*ABOUT THIS EXERCISE*
Go through the following data and transcribe exactly the stretch of lines from the one holding "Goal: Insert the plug" to the one holding "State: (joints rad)", both included.

*DATA PROVIDED*
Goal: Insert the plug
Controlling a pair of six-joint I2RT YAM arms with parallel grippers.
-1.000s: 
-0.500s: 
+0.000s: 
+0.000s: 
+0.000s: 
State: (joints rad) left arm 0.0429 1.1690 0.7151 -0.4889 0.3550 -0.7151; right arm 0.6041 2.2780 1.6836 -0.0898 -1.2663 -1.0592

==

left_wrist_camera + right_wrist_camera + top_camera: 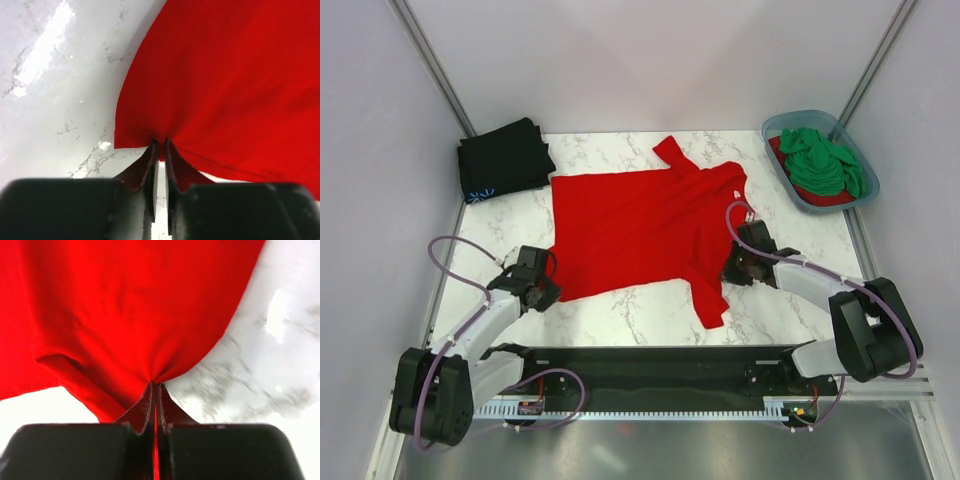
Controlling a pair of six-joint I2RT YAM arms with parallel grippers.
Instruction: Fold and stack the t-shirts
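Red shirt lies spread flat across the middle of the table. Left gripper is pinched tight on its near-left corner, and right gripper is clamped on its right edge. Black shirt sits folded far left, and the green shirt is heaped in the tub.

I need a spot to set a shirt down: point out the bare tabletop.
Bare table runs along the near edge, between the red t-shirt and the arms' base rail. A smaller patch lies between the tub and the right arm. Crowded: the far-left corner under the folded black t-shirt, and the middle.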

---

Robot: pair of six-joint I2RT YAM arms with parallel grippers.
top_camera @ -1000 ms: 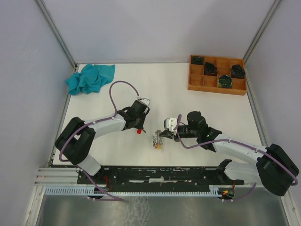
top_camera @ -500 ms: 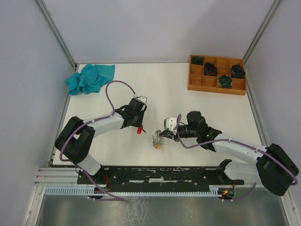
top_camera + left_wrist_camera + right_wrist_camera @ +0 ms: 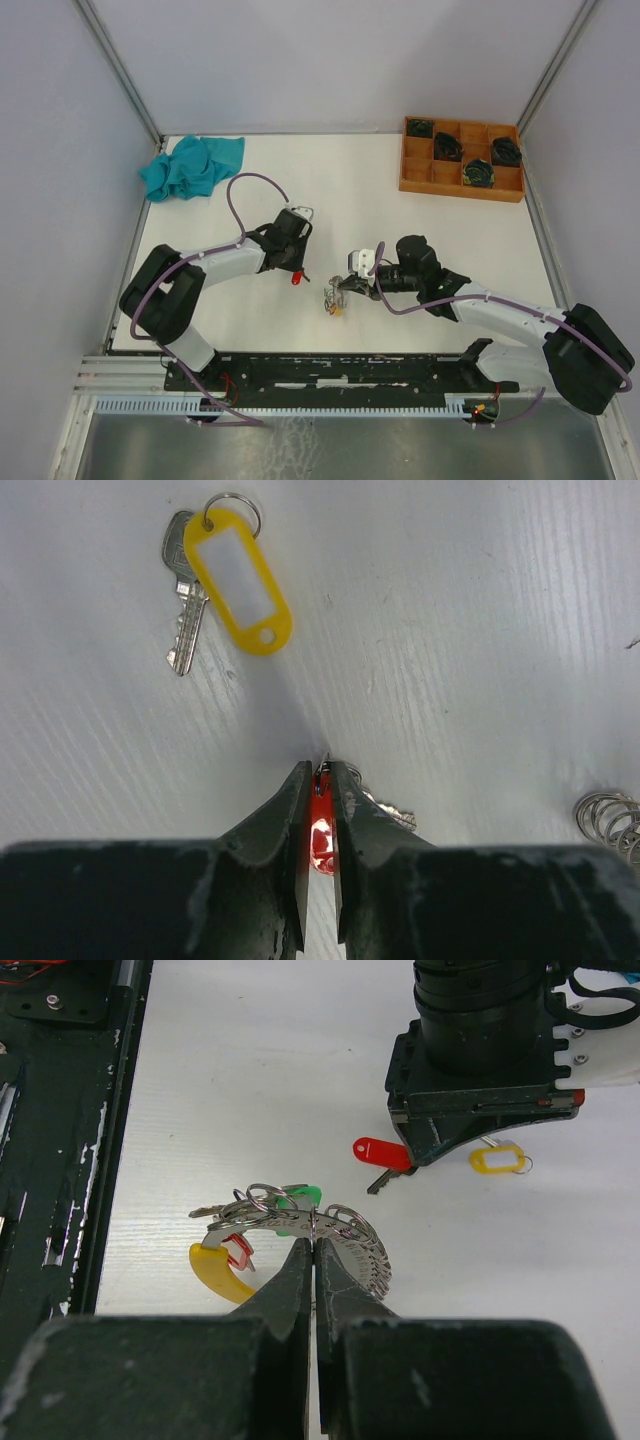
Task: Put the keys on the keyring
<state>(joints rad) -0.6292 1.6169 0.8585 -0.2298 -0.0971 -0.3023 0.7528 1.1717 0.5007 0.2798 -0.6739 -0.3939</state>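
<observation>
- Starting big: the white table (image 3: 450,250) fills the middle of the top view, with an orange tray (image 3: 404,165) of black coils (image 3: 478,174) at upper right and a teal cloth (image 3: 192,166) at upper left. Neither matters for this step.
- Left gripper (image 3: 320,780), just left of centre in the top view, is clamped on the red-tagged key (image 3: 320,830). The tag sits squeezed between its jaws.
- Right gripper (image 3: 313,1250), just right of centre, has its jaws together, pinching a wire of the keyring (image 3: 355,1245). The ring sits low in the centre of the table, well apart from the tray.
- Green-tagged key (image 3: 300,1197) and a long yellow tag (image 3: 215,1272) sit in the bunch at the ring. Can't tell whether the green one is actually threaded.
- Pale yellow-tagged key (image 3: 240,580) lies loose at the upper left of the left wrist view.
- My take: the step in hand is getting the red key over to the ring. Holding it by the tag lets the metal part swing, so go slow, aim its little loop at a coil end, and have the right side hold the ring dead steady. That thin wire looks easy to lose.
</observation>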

*RESULT OF THE EXERCISE*
Goal: Insert the plug
Controlling a pair of six-joint I2RT YAM arms with parallel grippers.
-1.000s: 
-0.500s: 
+0.000s: 
+0.000s: 
+0.000s: 
State: (joints rad) left arm 0.0429 1.1690 0.7151 -0.4889 0.3550 -0.7151; right arm 0.6041 2.2780 1.6836 -0.0898 -1.2663 -1.0592

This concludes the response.